Es importante no confundir el fomento de la creatividad con la idea de "producción artística". No se trata de formar pequeños genios que un día llenen galerías o teatros, sino de educar a seres humanos capaces de pensar y sentir de manera compleja, diversa y libre. Esa es la verdadera función del arte: proporcionar herramientas para interpretar y transformar el mundo desde la emoción y la razón.
Para que esto suceda, necesitamos replantear nuestra idea de éxito. En un sistema que prioriza la productividad, el valor del arte se diluye si no encaja en el modelo de mercado. Debemos cambiar esa perspectiva. La creatividad no tiene que estar al servicio de un fin económico para ser relevante. Las obras que las y los estudiantes de mi taller crean no tienen como fin venderse, pero se que tienen un valor inmenso para su desarrollo emocional, para su forma de relacionarse con el mundo.

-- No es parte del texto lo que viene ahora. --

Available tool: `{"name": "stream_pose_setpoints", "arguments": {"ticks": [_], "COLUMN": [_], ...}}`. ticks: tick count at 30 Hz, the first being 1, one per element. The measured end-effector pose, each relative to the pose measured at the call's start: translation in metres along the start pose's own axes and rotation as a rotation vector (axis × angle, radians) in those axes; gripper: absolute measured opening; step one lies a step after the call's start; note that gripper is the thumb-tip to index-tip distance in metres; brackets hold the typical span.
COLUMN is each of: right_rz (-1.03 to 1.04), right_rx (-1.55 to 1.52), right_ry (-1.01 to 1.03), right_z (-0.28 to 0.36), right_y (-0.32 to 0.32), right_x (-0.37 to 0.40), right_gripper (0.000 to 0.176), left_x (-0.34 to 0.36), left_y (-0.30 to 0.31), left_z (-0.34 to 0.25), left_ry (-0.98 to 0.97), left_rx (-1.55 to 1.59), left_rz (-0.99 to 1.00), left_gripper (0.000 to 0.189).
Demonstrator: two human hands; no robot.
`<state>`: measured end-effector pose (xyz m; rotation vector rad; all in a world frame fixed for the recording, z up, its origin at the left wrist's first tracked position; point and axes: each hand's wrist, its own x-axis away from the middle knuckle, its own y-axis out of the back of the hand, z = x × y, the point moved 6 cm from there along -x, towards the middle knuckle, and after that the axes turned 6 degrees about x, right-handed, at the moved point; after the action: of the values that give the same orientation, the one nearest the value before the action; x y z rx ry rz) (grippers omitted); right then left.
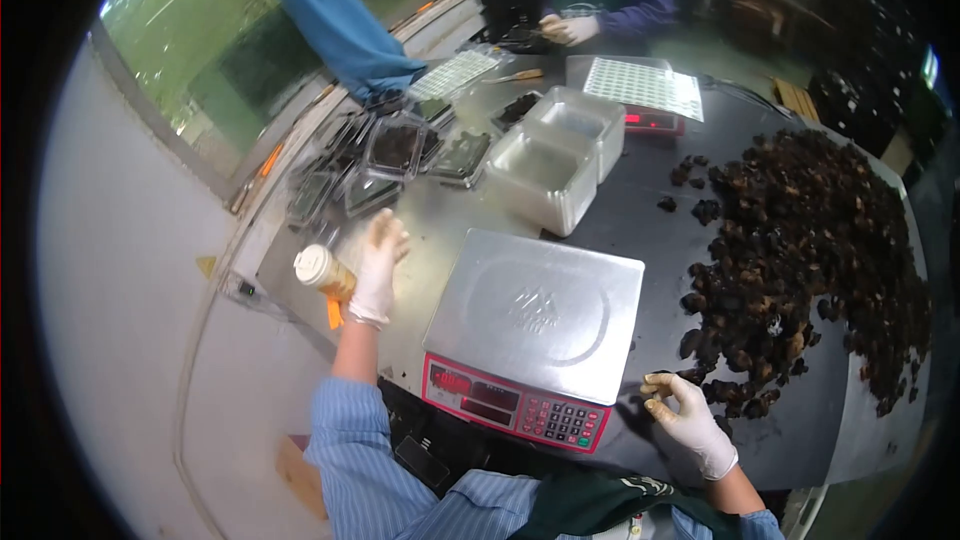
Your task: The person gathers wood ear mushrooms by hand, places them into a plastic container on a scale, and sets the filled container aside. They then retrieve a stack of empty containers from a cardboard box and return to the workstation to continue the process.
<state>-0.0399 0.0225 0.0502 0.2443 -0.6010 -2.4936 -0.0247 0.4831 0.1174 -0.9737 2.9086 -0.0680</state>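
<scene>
My left hand (378, 265), in a white glove, is raised over the table's left part beside a lidded paper cup (325, 272); its fingers are apart and nothing shows in them. Between my hands stands a scale (535, 315) with a bare metal plate and a red front panel. My right hand (688, 420), also gloved, is at the scale's lower right corner, fingers slightly curled and apart, with nothing visible in them. To its upper right spreads a large heap of dark brown, mushroom-like pieces (800, 240).
Stacked clear plastic tubs (545, 175) stand behind the scale. Filled lidded boxes (395, 148) are piled at the back left by the window. A second scale (655, 121) carries label sheets (640, 85). Across the table is another person with gloved hands (570, 30).
</scene>
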Motion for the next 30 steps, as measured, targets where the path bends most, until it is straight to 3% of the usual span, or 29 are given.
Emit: {"name": "stream_pose_setpoints", "arguments": {"ticks": [4, 7, 12, 14, 18, 20, 22, 24, 26, 28, 30], "right_rz": [-0.085, -0.174, -0.369, -0.398, -0.732, -0.796, -0.877, -0.903, -0.928, -0.901, -0.862], "right_rx": [0.231, 0.386, 0.512, 0.519, 0.575, 0.627, 0.653, 0.727, 0.811, 0.838, 0.915], "right_ry": [-0.053, -0.016, -0.337, -0.526, -0.410, -0.393, -0.299, -0.237, -0.218, -0.235, -0.301], "right_z": [-0.017, -0.030, -0.073, -0.076, -0.080, -0.091, -0.091, -0.103, -0.106, -0.114, -0.107], "right_y": [0.013, 0.023, 0.020, 0.014, 0.022, 0.025, 0.023, 0.016, 0.012, 0.012, 0.016], "right_x": [0.021, 0.060, 0.161, 0.191, 0.207, 0.204, 0.204, 0.198, 0.192, 0.188, 0.187], "right_gripper": [0.026, 0.021, 0.016, 0.018, 0.015, 0.014, 0.015, 0.016, 0.015, 0.015, 0.015], "left_x": [0.009, 0.043, 0.100, 0.116, 0.160, 0.211, 0.244, 0.316, 0.332, 0.371, 0.397], "left_y": [-0.056, -0.110, -0.175, -0.209, -0.275, -0.325, -0.350, -0.360, -0.365, -0.364, -0.373], "left_z": [0.018, -0.002, 0.015, 0.021, 0.025, 0.014, 0.057, 0.047, 0.110, 0.074, 0.063], "left_ry": [-0.200, -0.405, -0.639, -0.834, -1.325, -0.832, -0.589, -0.888, -1.010, -1.327, -1.353], "left_rx": [-0.384, -0.662, -0.777, -0.696, -0.447, -0.637, -0.419, -0.411, -0.316, 0.164, 0.314], "left_rz": [0.269, 0.437, 0.975, 1.158, 1.234, 1.610, 1.965, 2.339, 2.623, 2.535, 2.579], "left_gripper": [0.047, 0.046, 0.059, 0.057, 0.054, 0.046, 0.046, 0.040, 0.040, 0.037, 0.028]}}
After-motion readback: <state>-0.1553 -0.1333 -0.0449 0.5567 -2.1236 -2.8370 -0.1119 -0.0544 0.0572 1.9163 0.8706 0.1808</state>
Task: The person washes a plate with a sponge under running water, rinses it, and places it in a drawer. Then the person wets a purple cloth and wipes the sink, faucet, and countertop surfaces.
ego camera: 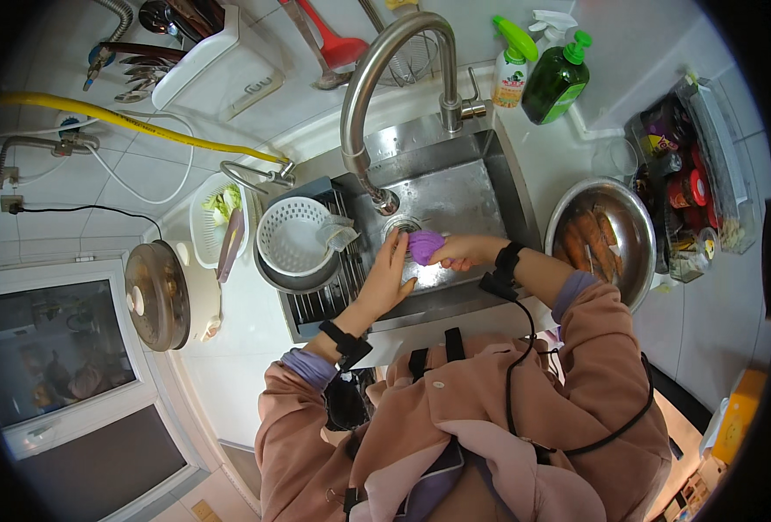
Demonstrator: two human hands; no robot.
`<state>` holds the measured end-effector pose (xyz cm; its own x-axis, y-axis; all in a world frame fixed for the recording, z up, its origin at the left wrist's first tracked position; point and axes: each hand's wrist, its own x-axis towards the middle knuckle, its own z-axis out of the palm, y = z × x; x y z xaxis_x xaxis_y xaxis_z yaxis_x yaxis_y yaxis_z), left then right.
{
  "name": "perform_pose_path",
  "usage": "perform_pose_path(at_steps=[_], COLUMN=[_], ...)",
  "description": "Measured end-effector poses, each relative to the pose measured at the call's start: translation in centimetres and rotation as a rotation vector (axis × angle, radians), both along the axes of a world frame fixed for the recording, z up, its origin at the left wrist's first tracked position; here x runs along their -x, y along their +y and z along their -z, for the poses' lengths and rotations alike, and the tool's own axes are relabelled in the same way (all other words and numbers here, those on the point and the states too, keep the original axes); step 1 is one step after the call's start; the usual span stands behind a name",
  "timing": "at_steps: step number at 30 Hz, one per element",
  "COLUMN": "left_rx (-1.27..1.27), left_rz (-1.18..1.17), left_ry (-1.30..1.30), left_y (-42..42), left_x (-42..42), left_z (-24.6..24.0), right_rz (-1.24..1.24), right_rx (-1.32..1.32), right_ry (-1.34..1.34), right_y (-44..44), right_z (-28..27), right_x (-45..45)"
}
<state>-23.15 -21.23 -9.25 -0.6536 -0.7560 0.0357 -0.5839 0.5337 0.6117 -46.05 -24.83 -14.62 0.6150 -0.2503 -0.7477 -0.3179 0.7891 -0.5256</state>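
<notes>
Over the stainless steel sink (464, 189), my right hand (465, 251) grips a purple wadded thing, perhaps a cloth or scrubber (426, 246). My left hand (385, 277) is held out flat beside it, thumb apart, fingertips at the purple thing's left side. Whether those fingertips press on it is hard to tell. Both hands are near the drain (400, 228), below the spout of the curved metal faucet (353, 98). To their left, a white perforated colander (274, 238) sits in a dark bowl (297, 284) on a black drying rack (353, 261).
Carrots lie in a steel basin (640, 215) right of the sink. Behind it stand a green pump bottle (555, 85) and a spray bottle (511, 75). On the left are a white basket (196, 228) with leafy vegetables, purple-grey tongs (231, 245) and a lidded cooker (157, 293).
</notes>
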Motion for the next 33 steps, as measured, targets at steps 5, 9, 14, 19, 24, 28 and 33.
perform_pose_path(at_steps=[5,9,14,19,24,28,33], left_rx=[0.418,0.570,0.590,0.549,0.374,0.157,-0.082], left_rz=[0.138,0.320,0.518,0.449,0.194,0.063,-0.011], left_ry=[-0.024,0.057,0.100,-0.155,-0.393,-0.583,-0.662], left_y=[0.8,-1.1,-2.6,-2.9,-2.9,-3.1,-3.6], left_x=[-0.2,0.1,1.0,1.5,2.3,3.5,4.4], left_z=[-0.5,-1.0,-3.4,-2.2,1.0,2.3,2.2], right_rz=[0.010,-0.215,-0.331,-0.286,-0.215,-0.260,-0.383], right_rx=[-0.310,-0.421,-0.260,0.069,0.598,1.014,1.110], right_ry=[-0.227,-0.441,-0.496,-0.166,0.095,0.287,0.531], right_y=[0.2,1.1,1.6,2.1,2.0,1.3,1.1], right_z=[-2.8,-3.8,-5.5,-6.2,-2.4,0.8,0.4], right_x=[-0.6,-2.3,-2.9,-3.4,-4.5,-5.4,-4.6])
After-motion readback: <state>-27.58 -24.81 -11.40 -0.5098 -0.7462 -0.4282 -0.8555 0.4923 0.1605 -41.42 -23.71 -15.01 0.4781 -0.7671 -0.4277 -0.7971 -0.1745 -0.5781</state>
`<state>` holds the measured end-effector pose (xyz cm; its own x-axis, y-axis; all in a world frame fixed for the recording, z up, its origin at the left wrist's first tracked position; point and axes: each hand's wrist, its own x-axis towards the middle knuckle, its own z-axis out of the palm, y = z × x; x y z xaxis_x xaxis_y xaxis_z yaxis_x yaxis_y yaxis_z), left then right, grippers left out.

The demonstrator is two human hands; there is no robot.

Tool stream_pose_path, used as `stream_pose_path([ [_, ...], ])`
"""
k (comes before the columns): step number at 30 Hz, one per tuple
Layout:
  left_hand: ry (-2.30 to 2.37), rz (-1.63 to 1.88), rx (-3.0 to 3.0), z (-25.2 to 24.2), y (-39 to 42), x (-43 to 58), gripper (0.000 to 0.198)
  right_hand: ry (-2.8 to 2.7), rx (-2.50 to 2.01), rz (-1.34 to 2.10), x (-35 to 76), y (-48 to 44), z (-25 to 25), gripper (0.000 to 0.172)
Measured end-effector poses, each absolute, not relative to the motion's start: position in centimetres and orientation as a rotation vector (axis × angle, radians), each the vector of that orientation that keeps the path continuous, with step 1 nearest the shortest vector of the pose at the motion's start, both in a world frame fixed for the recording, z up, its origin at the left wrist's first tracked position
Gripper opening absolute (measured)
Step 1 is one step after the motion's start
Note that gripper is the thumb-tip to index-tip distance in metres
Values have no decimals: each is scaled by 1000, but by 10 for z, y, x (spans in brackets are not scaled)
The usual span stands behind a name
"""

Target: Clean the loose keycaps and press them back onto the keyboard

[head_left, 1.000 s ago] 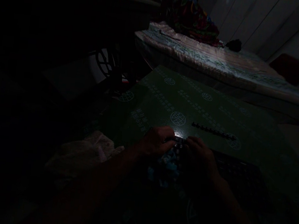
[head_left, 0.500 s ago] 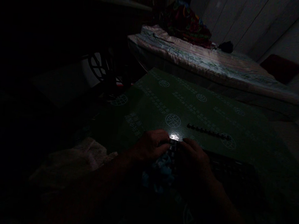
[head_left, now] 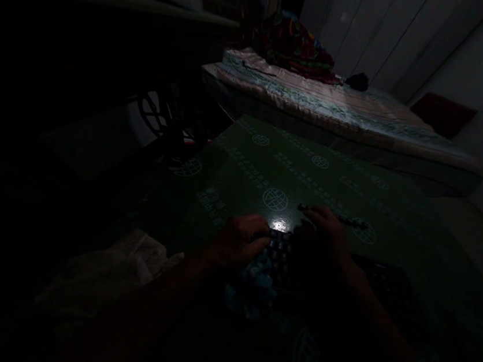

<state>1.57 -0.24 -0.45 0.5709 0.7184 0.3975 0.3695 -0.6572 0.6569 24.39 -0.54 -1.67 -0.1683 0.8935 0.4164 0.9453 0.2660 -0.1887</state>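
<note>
A black keyboard [head_left: 279, 252] lies on the green board, its right part very dark. My left hand [head_left: 244, 236] is closed around the keyboard's left end, fingers curled and thumb over the edge keys. Just below that hand sits a crumpled blue cloth [head_left: 250, 289]. Over the board beyond the keyboard, my right hand [head_left: 327, 228] has its fingertips pinched together; what is between them is too dark to make out. They are at the left end of a row of small black pieces [head_left: 354, 222] resembling keycaps, partly hidden by the hand.
The green board [head_left: 243, 169] carries printed white globes and lettering. A pale crumpled cloth [head_left: 137, 256] lies at the left. Behind stands a bed [head_left: 320, 100] with a red patterned bundle [head_left: 298, 48]. A dark shelf [head_left: 114, 1] and a spoked wheel [head_left: 153, 116] are on the left.
My right hand has moved up and away from the keyboard to the row of small black pieces. More keys now show beside my left hand, which stays at the keyboard's left end.
</note>
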Motion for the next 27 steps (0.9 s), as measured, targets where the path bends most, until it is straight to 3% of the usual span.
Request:
stream_pose_path([
  [5, 857, 910, 2298, -5, -2, 15, 9, -2264, -1967, -145, 251, 30, 5, 25],
  [13, 877, 887, 2282, -4, -4, 15, 10, -2457, -2044, -67, 252, 59, -2, 24],
  [23, 901, 909, 2223, -2, -5, 16, 9, -2431, -1885, 36, 251, 62, -6, 19],
  [27, 987, 925, 2037, 5, -6, 17, 9, -2311, -1552, 162, 236, 32, 4, 13],
])
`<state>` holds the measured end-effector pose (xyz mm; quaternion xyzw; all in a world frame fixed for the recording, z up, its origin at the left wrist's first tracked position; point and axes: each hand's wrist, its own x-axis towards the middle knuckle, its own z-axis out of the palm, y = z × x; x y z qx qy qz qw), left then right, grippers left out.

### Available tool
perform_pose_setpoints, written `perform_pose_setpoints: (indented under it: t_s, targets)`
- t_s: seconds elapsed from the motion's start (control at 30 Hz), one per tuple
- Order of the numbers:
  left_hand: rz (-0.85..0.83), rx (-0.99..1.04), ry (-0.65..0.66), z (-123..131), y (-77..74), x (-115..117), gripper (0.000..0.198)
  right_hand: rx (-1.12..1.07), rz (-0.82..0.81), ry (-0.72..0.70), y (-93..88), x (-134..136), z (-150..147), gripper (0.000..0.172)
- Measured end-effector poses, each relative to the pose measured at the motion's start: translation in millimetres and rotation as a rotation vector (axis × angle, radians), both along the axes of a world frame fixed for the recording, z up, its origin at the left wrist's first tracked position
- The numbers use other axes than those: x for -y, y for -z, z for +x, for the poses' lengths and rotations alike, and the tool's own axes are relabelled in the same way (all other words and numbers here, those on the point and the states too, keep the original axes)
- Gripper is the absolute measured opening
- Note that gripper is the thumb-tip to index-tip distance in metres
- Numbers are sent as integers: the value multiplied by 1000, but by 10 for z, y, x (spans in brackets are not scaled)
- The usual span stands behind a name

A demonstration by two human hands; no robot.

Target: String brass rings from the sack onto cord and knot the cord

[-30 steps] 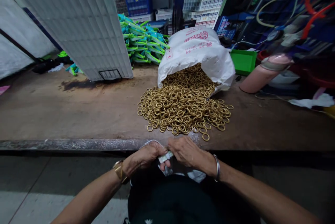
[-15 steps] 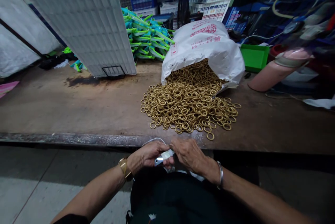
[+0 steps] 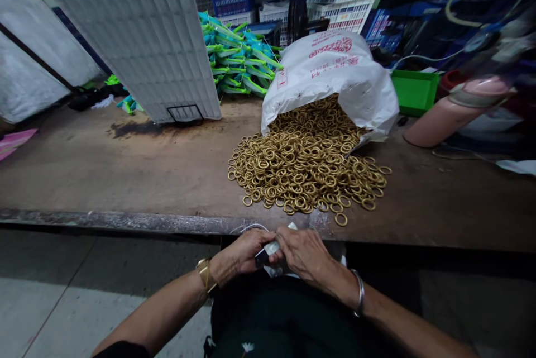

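Together, both hands' fingers [image 3: 274, 240] pinching small packet [image 3: 271, 248]

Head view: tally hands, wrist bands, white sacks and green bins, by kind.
Hands: 2, left hand and right hand, both on a small pale piece
Wrist bands: 2, gold band, silver bangle
White sack: 1
Green bin: 1
Total: 6

Dim, uneven light is falling from overhead, brightest on the white plastic sack [image 3: 335, 76] and the heap of brass-coloured metal rings [image 3: 305, 168] — these are staying sharp. The brown wooden worktop [image 3: 125, 173] is bowing at the edges, wide-lens stretching — the far right clutter is smearing into blur, and deep shadow is pooling below the worktop's front edge.
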<state>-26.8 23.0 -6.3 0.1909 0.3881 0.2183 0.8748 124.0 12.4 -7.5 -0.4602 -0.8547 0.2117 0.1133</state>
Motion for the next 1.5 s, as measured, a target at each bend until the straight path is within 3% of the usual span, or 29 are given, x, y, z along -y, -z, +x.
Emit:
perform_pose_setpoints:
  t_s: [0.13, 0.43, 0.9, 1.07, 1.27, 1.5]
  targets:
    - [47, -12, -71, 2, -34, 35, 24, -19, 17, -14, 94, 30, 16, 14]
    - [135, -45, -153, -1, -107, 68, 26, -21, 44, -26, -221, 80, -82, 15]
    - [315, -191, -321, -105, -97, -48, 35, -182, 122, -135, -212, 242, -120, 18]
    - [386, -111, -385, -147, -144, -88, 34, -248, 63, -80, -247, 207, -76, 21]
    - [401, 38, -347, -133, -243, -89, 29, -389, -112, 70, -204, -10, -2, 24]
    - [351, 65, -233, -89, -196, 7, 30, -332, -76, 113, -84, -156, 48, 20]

Entonces, ¿cómo creamos esos espacios? ¿Cómo rompemos con las cadenas que impone un sistema que solo valora lo que puede ser cuantificado? Las respuestas no son sencillas, pero estoy convencido de que el primer paso es cuestionar las estructuras que nos rodean y permitirnos, como sociedad, redescubrir el valor inherente de la creatividad. Porque en ese acto de crear, sin restricciones ni expectativas externas, se encuentra la libertad más profunda que podemos ofrecer a nuestras infancias.
Por eso, es esencial crear espacios adecuados para fomentar la vocación artística. Lugares donde niñas, niños y jovenes se sientan valorados por su capacidad de crear, no solo por su habilidad para ajustarse a un sistema que premia la uniformidad. El arte debe ser parte central de la educación, no una actividad extracurricular. Debemos ofrecerles la posibilidad de entrar en contacto con la historia del arte, con diversas formas de expresión, porque es en ese contacto donde descubrirán su propio camino.